SecondWATCH visualization can be loaded on a second personal display for individual developer or a large display in the shared workspace for the whole team. SecondWATCH is currently being used as our workspace awareness tool when we are developing it, i.e., used to show awareness information on its own developing process. It has also been successfully used to visualize the history awareness information of three open-source projects: FreeMind, jEdit, and GUJ.

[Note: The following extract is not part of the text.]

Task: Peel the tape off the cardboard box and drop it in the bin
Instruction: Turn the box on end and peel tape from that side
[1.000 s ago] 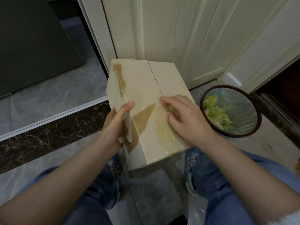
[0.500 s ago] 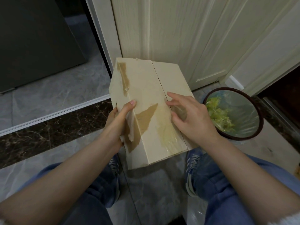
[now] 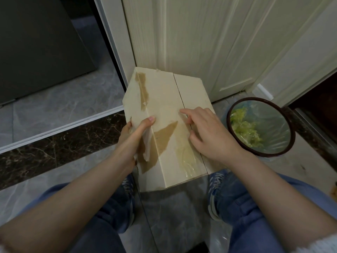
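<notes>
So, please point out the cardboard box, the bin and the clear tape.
cardboard box [image 3: 164, 99]: head view, top face.
bin [image 3: 290, 123]: head view, dark rim.
clear tape [image 3: 187, 158]: head view, glossy strip near the box's front edge.

No text, label, brand, number or sign can be read anywhere in the head view.
</notes>
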Motion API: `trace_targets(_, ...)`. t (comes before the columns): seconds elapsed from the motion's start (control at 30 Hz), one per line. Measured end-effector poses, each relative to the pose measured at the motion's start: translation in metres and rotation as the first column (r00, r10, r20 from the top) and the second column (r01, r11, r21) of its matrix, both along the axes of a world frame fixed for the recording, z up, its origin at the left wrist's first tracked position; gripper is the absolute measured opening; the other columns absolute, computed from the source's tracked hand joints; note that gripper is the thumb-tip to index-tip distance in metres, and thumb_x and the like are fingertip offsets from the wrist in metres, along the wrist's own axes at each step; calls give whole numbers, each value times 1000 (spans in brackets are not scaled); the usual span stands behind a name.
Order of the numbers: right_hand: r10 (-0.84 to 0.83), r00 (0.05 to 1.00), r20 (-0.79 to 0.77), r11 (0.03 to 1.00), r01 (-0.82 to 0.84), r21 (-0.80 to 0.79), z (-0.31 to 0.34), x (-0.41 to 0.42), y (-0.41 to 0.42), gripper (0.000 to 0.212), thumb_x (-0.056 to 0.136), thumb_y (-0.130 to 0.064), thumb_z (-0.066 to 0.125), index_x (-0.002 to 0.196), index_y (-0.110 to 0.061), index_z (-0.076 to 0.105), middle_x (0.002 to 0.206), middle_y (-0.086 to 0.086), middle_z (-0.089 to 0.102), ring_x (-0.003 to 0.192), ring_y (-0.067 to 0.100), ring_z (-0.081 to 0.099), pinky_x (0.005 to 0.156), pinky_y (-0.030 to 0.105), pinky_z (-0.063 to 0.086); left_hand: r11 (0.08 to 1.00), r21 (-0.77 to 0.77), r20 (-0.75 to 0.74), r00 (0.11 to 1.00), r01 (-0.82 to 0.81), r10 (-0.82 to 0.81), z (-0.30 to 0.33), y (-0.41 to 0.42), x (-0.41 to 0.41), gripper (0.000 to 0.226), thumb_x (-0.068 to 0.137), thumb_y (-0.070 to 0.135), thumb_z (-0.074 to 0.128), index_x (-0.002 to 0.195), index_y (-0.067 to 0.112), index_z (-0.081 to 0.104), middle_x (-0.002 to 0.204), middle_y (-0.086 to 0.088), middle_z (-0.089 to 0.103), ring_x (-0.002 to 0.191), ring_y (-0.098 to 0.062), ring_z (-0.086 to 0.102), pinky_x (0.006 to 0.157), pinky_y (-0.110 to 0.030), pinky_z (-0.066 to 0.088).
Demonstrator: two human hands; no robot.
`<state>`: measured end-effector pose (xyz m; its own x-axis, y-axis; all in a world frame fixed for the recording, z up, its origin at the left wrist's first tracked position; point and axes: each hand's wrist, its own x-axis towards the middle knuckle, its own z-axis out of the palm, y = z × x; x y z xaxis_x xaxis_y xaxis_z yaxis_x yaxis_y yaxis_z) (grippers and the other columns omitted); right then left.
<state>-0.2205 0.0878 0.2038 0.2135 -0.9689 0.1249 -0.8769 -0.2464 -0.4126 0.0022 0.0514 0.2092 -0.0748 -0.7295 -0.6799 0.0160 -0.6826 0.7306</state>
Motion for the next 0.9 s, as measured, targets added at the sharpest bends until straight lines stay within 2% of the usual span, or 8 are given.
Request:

Comparisons with existing workspace awareness tool

Compared with existing workspace awareness tools such as Palantir[6], JAZZ[7] and FASTDash[5], SecondWATCH is different in the following ways. Firstly, SecondWATCH not only extracts awareness information from version control repository and local workspaces, but also from bug tracking system, while all the tools only extract awareness information from version control repository and local workspaces. Secondly, SecondWATCH highlights active artifacts, and also combines the common view for the whole team with the customized personal view for each developer together by using a filter. Thus, it can help developers acquire the awareness information they want on the artifacts in which they are interested quickly. Thirdly, SecondWATCH enables developers to interact with each other through avatars with various communication means under the context of 3-D awareness information visualization in SL. This makes them feel they are much more "there", which in the end enhances the collaboration among team members.

References

[1] C. Gutwin, R. Penner, and K. Schneider. Group awareness in distributed software development. In CSCW ’04: Proceedings of the 2004 ACM conference on Computer supported cooperative work, pages 72–81, New York, NY, USA, 2004. ACM Press.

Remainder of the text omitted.